If that doesn't sound right to you, it's probably because many servers have come to expose a lot of functionality on a single port.  That's all down to the parameters you pass the service when you make a request; the exposed function that you're calling is itself a directory of other functions.  Perhaps, one might argue, that means that you are really exposing far more than a single function, but that argument is flawed.

In fact, generally speaking, it is the job of anything that wants to provide services to invent a new remote procedure call mechanism.  It is your task to take a data block as input and decide what function to call, with what arguments, and if data is returned, what to do with that return value.  It is one of many places in modern computing where the solution to a problem is, force programmers to find their own solutions to that problem.  One significant consequence: every programmer is forced to find their own ways to parse, validate, and verify incoming method parameters from that data block, which provides a massive and porous surface where programmer mistakes can become exploitable program vulnerabilities - and frequently, those vulnerabilities affect general purpose services that are capable of doing a lot of things.

If you want to build a system on top of remote procedure calls, the first thing you must do is not require everyone to reinvent remote procedure calls with every program they write.  It is in this context that I want to talk about how the MOS/ADA subsystems think about remote procedure calls.

RPCs Require Better Communication

The Agentic Distributed Applications model, and the Modular OS concept built on top of it, both talk about listing what remote procedure calls are available.  The list of procedure calls is used for three purposes: one, it tells remote callers what is available, two, it is used to verify that incoming requests are valid, and three, it is used to direct the final result to the function that will be handling the request.  It's worth noting that the IP suite in fact does not tell people what functions are available to be called on a server, and the IP suite itself doesn't verify or validate any incoming requests; if there is a service which can receive the request, that service handles it.

But the MOS/ADA RPC stack is expected to do more than that.  Ultimately, it is the function of the RPC mechanism and not of the individual service's back end, to convert packed data into arguments for the function to be called, and to convert the function's return value and/or error condition into a packed data type for the return trip.  This is known as not requiring programmers to reinvent remote procedure call mechanisms, or if you prefer shorthand, it is known as an RPC mechanism.

In order to do that, the system must have an awareness of data types, which is why data types are an important part of the system directory.  Not only must you be able to convert incoming arguments to the appropriate data type, but you must be able to verify that the incoming data type is an acceptable match for the type expected by the exposed function.  And by having those types be explicitly listed, the calling procedure can do certain checks before sending the request.

(I suppose you could expect every function to take an undefined, fully variable data type as parameter to every function, do no type checking ahead of time, and expect the end programmer to dedicate the first lines of every function to finding out whether or not they were passed the correct arguments, the way for example C programs do with their command line arguments… or you could compartmentalize those checks by having them done in an explicit precondition function, which may be an overridable hook, allowing exported functions to only contain that function's code.  One of those sounds like requiring programmers to reinvent remote procedure calls to me, while the other sounds like having an RPC mechanism.)

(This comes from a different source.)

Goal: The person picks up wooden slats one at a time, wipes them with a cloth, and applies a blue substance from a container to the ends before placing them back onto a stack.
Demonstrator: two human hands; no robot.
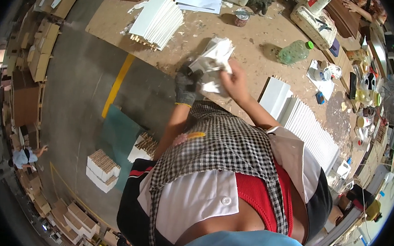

Already, we can see incredibly clear distinctions between what I am calling RPC mechanisms, and raw server sockets that get piped straight into application code.  There is a language to RPC calls, and if you want to understand that language, it can be explicitly queried, finding out exactly what the protocol expects and how to format your requests.  Rather than shouting memorized code phrases at one specifically chosen holes among billions in a wall, there is a piece of paper taped on the wall telling you what to say into which pipe to receive what reply.

Of course, someone developing their own RPC mechanism to respond to queries on a raw server socket can do all this… and they can do it separately for every single application they create, because it isn't a defined mechanism, it is a private standard that they have decided on.  It makes far more sense for this mechanism to be standardized and this directory to be machine generated, because most if not all of the information is already there when you compile your program (or run your script, if the language used doesn't get compiled).  As long as you agree on how to translate the information already required to create and present within your program, into this directory listing, it should be relatively simple to implement.

Relatively simple, of course, does not mean easy, or even simple.  There are a lot of questions about types that need definitive answers and canonical standards.  Today, before any of those questions are answered and those standards canonized, it would be relatively difficult and complex.  To put it another way, Project MAD has always, from the very beginning, been about doing the hard work ahead of time so that other people can simply walk in and do the fun parts.  This is known in some circles as creating an operating system, though perhaps not everyone would agree.

I would argue that once you have all of those standards, you can do everything that the IP-Port-Protocol stack can do, but with names instead of numbers so that you can read what you're doing, and with documentation that tells you what's available and how to use it.  A protocol, in other words, that is not only machine readable, but human readable.  One that not only allows communication at runtime, between processes that already speak the same language, but allows the programmer who created a program to communicate with users and other programmers in the future, making explicit their assumptions, needs, and intentions.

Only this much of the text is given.